Exercise prompt:
The full listing below must be printed exactly, word for word.

Given material:
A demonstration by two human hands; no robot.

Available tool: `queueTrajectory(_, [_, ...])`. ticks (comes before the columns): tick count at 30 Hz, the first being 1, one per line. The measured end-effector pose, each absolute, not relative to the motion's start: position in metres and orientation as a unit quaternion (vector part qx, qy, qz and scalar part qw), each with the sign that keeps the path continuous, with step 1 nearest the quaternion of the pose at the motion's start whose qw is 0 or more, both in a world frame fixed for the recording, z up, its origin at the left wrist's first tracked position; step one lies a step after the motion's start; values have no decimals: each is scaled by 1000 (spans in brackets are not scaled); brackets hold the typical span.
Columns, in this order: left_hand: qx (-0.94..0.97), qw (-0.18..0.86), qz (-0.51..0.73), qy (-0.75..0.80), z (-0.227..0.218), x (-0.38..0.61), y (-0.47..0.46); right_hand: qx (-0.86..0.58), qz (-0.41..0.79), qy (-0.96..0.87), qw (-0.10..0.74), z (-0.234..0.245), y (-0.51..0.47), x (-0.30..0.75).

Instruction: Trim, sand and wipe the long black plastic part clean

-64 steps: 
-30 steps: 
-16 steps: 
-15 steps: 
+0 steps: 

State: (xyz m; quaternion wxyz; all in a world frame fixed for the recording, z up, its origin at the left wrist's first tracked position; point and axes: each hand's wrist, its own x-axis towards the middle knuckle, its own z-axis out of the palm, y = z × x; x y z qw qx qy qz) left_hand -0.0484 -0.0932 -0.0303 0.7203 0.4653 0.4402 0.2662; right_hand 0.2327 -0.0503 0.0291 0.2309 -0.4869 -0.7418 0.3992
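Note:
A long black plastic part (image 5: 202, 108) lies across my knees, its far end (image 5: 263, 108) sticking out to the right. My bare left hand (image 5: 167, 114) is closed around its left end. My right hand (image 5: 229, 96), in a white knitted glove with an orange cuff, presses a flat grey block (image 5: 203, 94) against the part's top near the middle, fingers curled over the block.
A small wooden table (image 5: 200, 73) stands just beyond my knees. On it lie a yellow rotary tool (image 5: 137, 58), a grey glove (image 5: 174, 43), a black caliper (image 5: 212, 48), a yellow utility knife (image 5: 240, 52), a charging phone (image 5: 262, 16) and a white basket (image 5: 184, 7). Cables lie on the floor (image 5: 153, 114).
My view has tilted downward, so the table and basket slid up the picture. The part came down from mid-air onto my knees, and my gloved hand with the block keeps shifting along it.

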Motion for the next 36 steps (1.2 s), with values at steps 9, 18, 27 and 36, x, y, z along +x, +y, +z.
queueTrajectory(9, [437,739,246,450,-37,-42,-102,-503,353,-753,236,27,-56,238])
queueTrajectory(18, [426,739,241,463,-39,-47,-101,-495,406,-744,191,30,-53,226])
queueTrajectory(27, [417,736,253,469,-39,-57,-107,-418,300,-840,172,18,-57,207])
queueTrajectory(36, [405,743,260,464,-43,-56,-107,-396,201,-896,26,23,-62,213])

Your solution:
A demonstration by two human hands; no robot.

Available tool: `queueTrajectory(_, [_, ...])`. ticks (comes before the columns): tick count at 30 Hz, the first being 1, one per line. The measured end-effector pose, each absolute, not relative to the motion's start: position in metres and orientation as a unit quaternion (vector part qx, qy, qz and scalar part qw), each with the sign that keeps the path continuous, with step 1 nearest the quaternion of the pose at the motion's start whose qw is 0 or more, both in a world frame fixed for the recording, z up, its origin at the left wrist's first tracked position; step one lies a step after the motion's start; values have no decimals: each is scaled by 1000 (spans in brackets are not scaled); brackets hold the typical span.
Columns, in this order: left_hand: qx (-0.94..0.97), qw (-0.18..0.86), qz (-0.51..0.73), qy (-0.75..0.80), z (-0.227..0.218), x (-0.38..0.61), y (-0.47..0.46); right_hand: qx (-0.86..0.58), qz (-0.41..0.79), qy (-0.96..0.87), qw (-0.10..0.74), z (-0.234..0.245), y (-0.51..0.47), x (-0.30..0.75).

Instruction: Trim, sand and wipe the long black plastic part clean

-64 steps: 
-30 steps: 
-16 steps: 
-15 steps: 
+0 steps: 

State: (xyz m; quaternion wxyz; all in a world frame fixed for the recording, z up, its origin at the left wrist's first tracked position; point and axes: each hand's wrist, its own x-axis towards the middle knuckle, its own z-axis out of the palm, y = z × x; x y z qw qx qy qz) left_hand -0.0484 -0.0932 -0.0303 0.7203 0.4653 0.4402 0.2662; right_hand 0.2327 -0.0503 0.0291 0.2309 -0.4869 -0.7418 0.3992
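Note:
A long black plastic part (image 5: 202, 108) lies across my knees, its far end (image 5: 263, 108) sticking out to the right. My bare left hand (image 5: 167, 114) is closed around its left end. My right hand (image 5: 229, 96), in a white knitted glove with an orange cuff, presses a flat grey block (image 5: 203, 94) against the part's top near the middle, fingers curled over the block.
A small wooden table (image 5: 200, 73) stands just beyond my knees. On it lie a yellow rotary tool (image 5: 137, 58), a grey glove (image 5: 174, 43), a black caliper (image 5: 212, 48), a yellow utility knife (image 5: 240, 52), a charging phone (image 5: 262, 16) and a white basket (image 5: 184, 7). Cables lie on the floor (image 5: 153, 114).
My view has tilted downward, so the table and basket slid up the picture. The part came down from mid-air onto my knees, and my gloved hand with the block keeps shifting along it.
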
Motion for the next 36 steps (1.2 s), with values at steps 9, 18, 27 and 36, x, y, z along +x, +y, +z.
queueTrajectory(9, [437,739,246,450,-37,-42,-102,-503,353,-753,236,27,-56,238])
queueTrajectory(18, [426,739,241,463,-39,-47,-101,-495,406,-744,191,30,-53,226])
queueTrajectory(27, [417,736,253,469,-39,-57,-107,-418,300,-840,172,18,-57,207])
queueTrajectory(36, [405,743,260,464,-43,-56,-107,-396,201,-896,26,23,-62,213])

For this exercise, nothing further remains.